We cannot put off living until we are ready. The most salient characteristic of life is its urgency, here and now without any possible postponement. Life is fired at us point-blank.
– Franklin Planner quote that Rob sent to me a year ago today

A year ago today I was at home having called in to work sick because of a sinus infection. I was sitting at my computer, as I am now, surfing the widow board and occasionally checking email (because I was an email junkie then). I hadn’t heard from Rob yet that day, as I was becoming accustomed to, so I checking mail rather often. When his mail for the day finally arrived it was curiously titled “A Difficult Letter” and I became a bit worried. I had been a wreck the last week leading up to the anniversary of Will’s death and in retrospect I think it had a lot of do with the fact that I was spending too much time at the YWBB and the volatile atmosphere and, frankly, negative approach to grieving was feeding some of my apprehensions. Consequently I leaned rather heavily on our friendship and was keeping Rob up quite late at night with our online chats. I was afraid when I saw the title of the email that he was going to tell me that he needed a little space for his own grief and maybe we should not communicate as much anymore. But as I read the letter I began to see that not only were my fears unfounded but the message was heading in the opposite direction. Not that it didn’t take 5 or 6 paragraphs for him to get to the point. He is nothing if not round about at times. But, when he did get to his main point it was this – he wanted to see if there was something more to our relationship than just the friendship that we’d already established.

I was stunned. I just sat there for a bit and read the letter (the parts that get to the point) over and over. And then – I called my best friend Vicki.

“What should I do?”
“Answer the letter.”

Vicki had, almost from the beginning of the correspondence Rob and I established, thought there was more to it than friendship even though I protested that it was not so. She would just smile knowingly and nod and totally dismiss me. She knew better. So I wrote my reply.

Subject:
Thank You. I’m breathing – raggedly – but breathing
Date:
Wed, 24 Jan 2007 12:53:54 -0700
Ann,

Thank you. I don’t know if you can imagine how hard this is for me.
Maybe you can.

I’m still a little shaky, really, but now today I am smiling – all the
way from my heart; something that hasn’t happened in a while.

Thanks again.
Talk to you later.
Rob

—– Original Message —–
From: ann
To: rob
Sent: Wed, 24 Jan 2007 10:58:06 -0800 (PST)
Subject: Go ahead a breathe, okay

Rob,

Since you probably haven’t done a single productive
thing all day, I decided I should send you a short
note now even though I haven’t had a chance to really
think about your proposal in depth yet.

I like you too. And July is too far off, I agree.

Now, get some work done. We can talk later.

Ann (who is marveling at the long-winded way that
Virgos manage to arrive at their point)

And that was the day that changed my life – again. It’s funny but despite the fact that by this point I knew that Rob was everything I was looking for in man, I was looking for someone just like him and not at him at all.

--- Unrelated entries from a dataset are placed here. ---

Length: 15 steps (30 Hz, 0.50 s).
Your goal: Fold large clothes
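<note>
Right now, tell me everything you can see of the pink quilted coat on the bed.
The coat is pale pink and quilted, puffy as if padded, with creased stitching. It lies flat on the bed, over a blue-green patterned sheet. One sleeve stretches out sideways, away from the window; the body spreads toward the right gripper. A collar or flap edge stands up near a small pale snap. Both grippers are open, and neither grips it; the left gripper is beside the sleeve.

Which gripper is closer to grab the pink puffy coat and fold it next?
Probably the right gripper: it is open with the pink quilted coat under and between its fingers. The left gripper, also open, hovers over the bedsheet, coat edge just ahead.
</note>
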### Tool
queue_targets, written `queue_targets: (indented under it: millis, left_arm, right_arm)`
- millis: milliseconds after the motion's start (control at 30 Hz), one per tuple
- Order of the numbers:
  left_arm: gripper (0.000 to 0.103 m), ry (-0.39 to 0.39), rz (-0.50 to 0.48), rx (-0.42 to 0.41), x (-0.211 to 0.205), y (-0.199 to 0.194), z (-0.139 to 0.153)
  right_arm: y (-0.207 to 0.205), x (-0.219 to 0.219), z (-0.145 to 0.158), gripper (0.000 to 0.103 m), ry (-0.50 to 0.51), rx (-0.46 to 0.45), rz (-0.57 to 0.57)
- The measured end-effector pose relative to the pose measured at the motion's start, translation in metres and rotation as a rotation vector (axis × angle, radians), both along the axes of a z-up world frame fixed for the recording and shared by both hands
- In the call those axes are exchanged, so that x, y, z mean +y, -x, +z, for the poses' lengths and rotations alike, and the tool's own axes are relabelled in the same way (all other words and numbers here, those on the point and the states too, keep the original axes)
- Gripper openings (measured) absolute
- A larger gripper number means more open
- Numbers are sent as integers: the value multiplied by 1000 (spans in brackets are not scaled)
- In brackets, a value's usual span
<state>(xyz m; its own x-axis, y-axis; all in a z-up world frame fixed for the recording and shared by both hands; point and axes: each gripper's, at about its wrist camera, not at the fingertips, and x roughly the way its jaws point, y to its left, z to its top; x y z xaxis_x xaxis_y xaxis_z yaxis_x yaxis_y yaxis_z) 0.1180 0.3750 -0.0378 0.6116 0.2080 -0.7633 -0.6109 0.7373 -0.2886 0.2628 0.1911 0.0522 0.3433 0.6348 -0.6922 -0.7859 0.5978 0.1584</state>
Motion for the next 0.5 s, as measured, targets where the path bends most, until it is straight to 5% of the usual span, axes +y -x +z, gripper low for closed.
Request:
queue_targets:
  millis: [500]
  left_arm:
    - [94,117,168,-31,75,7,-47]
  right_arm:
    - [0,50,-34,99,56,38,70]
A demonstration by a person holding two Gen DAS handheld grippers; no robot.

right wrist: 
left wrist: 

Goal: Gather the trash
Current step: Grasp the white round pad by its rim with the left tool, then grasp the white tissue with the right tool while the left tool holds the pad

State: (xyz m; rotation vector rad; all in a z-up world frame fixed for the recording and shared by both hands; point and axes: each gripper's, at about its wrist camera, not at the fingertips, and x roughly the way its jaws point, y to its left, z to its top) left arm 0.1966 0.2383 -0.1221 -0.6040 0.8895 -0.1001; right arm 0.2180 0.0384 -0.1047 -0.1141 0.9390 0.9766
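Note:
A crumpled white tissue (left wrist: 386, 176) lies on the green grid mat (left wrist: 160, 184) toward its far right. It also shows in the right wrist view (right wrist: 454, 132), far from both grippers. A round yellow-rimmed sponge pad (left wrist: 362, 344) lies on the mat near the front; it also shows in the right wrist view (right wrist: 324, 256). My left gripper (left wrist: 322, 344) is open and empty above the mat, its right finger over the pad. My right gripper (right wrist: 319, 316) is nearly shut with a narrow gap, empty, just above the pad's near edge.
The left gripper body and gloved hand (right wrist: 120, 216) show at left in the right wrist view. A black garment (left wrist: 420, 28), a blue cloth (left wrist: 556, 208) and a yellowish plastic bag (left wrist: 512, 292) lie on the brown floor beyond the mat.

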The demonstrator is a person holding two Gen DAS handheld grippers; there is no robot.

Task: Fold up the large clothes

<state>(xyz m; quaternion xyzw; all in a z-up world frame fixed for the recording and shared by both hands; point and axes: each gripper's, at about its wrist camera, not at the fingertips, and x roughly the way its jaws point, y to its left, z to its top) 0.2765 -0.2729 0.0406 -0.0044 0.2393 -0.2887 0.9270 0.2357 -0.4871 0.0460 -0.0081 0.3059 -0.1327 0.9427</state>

From here we began to plan the spring break trip that we eventually become our sojourn to Devil’s Den in Arkansas which is where Rob proposed to me. We, of course, had already managed an face to face meeting in Idaho Falls which confirmed for us what we already knew – that we were meant to be together. And that’s an identity shaker. To realize that you are meant to be with someone who you wouldn’t have even met had your spouse not died. It takes faith in the universe to wrap your mind around that – not your heart though.

This probably seems an odd post coming just the day after two posts about my late husband. It’s not odd to me. It’s my life. The sad and the sweet. The past and the now – and the future. I have been loved and have loved in return. I am loved and return that love with all my heart and soul.